Articles 80 to 82 of Directive 2007/64, as amended by Directive 2009/111, must be interpreted as not conferring power on the competent authority, for the purposes of those provisions, to resolve, by applying the criteria established in Article 75 of that directive, disputes between users and providers of payment services arising from non-execution or defective execution of a payment transaction, where that authority exercises its powers to assess complaints lodged by payment services users and to impose penalties on payment service providers in the event of infringement of the applicable provisions. Such disputes must be resolved through the out-of-court redress procedures referred to in Article 83 of Directive 2007/64, as amended by Directive 2009/111, without prejudice to the right to bring proceedings before a court in accordance with national procedural law.
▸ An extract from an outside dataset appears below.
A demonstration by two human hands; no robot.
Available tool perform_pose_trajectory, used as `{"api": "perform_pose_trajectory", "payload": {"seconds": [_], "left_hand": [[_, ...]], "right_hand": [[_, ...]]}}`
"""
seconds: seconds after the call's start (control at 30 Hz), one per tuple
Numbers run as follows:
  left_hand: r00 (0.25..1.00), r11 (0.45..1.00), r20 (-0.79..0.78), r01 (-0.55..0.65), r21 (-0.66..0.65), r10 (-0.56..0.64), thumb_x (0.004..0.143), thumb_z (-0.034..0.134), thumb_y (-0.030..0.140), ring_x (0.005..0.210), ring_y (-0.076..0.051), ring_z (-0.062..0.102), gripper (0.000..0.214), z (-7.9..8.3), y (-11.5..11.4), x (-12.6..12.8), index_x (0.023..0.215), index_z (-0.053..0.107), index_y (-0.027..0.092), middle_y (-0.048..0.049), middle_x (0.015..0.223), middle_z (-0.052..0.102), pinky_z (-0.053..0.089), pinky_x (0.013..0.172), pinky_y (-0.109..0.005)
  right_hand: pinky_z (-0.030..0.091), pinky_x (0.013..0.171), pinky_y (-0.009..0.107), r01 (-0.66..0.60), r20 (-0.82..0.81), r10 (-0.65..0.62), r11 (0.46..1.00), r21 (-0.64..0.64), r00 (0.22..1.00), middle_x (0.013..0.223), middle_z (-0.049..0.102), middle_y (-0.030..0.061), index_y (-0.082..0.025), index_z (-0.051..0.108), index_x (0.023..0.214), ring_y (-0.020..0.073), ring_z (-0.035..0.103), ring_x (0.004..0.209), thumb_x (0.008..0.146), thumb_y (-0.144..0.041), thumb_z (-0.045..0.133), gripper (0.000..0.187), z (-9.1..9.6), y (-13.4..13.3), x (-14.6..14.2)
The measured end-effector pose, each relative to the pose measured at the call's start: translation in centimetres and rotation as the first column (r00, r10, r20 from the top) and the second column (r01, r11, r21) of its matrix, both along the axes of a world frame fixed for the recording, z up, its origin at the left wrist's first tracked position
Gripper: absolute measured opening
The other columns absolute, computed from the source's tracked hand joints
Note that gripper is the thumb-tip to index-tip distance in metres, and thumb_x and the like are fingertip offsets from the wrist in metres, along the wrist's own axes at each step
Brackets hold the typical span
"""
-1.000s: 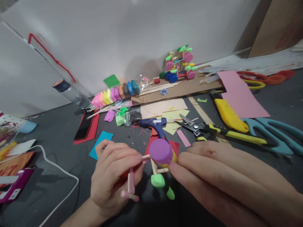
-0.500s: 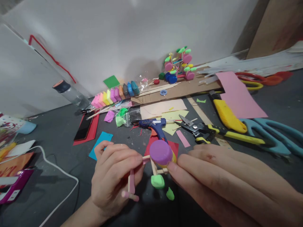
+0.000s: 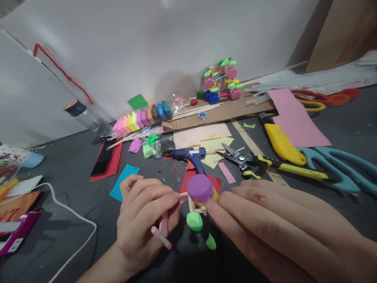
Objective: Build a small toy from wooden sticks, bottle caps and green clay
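My left hand (image 3: 144, 220) is closed around a small craft frame of wooden sticks with pink strips (image 3: 164, 225). One short stick with a pink end (image 3: 161, 237) juts out below its fingers. In my right hand (image 3: 271, 220), the fingertips press on a round purple cap-like piece (image 3: 200, 188) with a yellow edge. Beneath that piece are light wooden sticks (image 3: 191, 205) and a bright green clay lump (image 3: 194, 222). A small green leaf-shaped piece (image 3: 211, 241) shows just below. Whether the sticks in both hands form one piece is hard to tell.
Just beyond my hands lie a blue glue gun (image 3: 194, 155), metal snips (image 3: 241, 159), a yellow cutter (image 3: 284, 145) and blue-handled scissors (image 3: 338, 167). Clay packs (image 3: 144, 117), a bottle (image 3: 88, 118) and a colourful wheel-like model (image 3: 222, 80) stand by the wall. A white cable (image 3: 73, 212) runs at left.
The purple piece and green lump have shifted slightly against each other. The pink-ended stick at my left hand has tilted more steeply. Both hands keep their hold.
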State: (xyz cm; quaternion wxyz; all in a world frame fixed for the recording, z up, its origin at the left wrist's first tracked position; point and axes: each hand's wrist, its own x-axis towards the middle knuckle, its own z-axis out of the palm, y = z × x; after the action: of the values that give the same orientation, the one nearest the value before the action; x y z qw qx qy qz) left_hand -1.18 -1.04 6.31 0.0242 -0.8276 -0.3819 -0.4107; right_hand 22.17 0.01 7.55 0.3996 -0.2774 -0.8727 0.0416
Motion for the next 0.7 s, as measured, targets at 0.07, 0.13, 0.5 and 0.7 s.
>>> {"api": "perform_pose_trajectory", "payload": {"seconds": [0.07,0.13,0.5,0.7], "left_hand": [[1.000,1.000,-0.001,-0.003,-0.028,0.003,0.078,0.073,0.006,0.080,-0.020,0.067,0.027,0.0,0.0,0.1,0.098,0.064,0.021,-0.0014,0.082,0.074,0.040,0.086,-0.045],[1.000,0.998,-0.003,-0.008,-0.059,0.008,0.079,0.073,0.007,0.081,-0.020,0.067,0.027,-0.1,0.0,0.1,0.099,0.064,0.022,-0.0011,0.083,0.074,0.040,0.087,-0.045],[0.997,0.991,0.071,-0.002,-0.134,0.012,0.079,0.071,0.005,0.073,-0.017,0.066,0.022,0.0,0.5,0.8,0.091,0.065,0.023,0.0017,0.076,0.073,0.042,0.082,-0.041],[0.995,0.932,0.100,0.008,-0.363,0.030,0.081,0.070,0.009,0.070,-0.015,0.065,0.014,0.1,0.4,0.7,0.085,0.066,0.022,0.0017,0.075,0.071,0.046,0.079,-0.036]], "right_hand": [[0.049,0.057,0.034,0.001,0.002,-0.001,1.000,-0.012,1.000,0.072,0.069,0.0024,-0.025,0.064,0.099,0.0176,0.066,0.069,0.102,-0.019,0.031,0.034,-0.1,0.1,0.0],[0.049,0.057,0.035,-0.004,0.004,0.004,1.000,-0.030,1.000,0.075,0.070,0.0031,-0.025,0.064,0.097,0.0179,0.065,0.069,0.102,-0.019,0.031,0.034,0.0,0.1,-0.1],[0.046,0.060,0.033,-0.054,0.025,0.057,0.990,-0.129,0.998,0.077,0.067,0.0044,-0.019,0.062,0.088,0.0164,0.060,0.069,0.103,-0.017,0.029,0.037,-0.2,0.2,0.2],[0.046,0.065,0.035,-0.073,0.145,0.062,0.994,0.078,0.987,0.094,0.069,0.0062,-0.014,0.063,0.111,0.0194,0.056,0.077,0.094,-0.012,0.048,0.022,-1.2,1.1,0.5]]}}
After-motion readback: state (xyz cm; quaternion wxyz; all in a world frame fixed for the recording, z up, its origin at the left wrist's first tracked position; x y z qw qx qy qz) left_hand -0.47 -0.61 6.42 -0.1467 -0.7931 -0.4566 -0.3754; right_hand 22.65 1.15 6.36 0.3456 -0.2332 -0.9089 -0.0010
If the national legislature opted to concentrate the powers conferred in Articles 80 to 82 and those conferred in Article 83 of the directive in the hands of the same authority, that authority must exercise each of those powers independently, applying only the relevant respective procedures.

 

4.

In accordance with the principle of the procedural autonomy of the Member States, the national legislature may give the competent authority, in the complaints and penalty procedures referred to in Articles 80 to 82 of Directive 2007/64, as amended by Directive 2009/111, the power to take into account the existence and contents of an arbitration ruling settling a dispute between a user and provider of payment services concerned by those procedures, provided that the probative value given to that ruling in those procedures is not liable to undermine the purpose or specific objectives of the procedures, the rights of defence of the persons concerned or the independent exercise of the powers and competencies conferred on that authority, which is a matter for the referring court to ascertain.

 

[Signatures]


( *1 ) Language of the case: Latvian.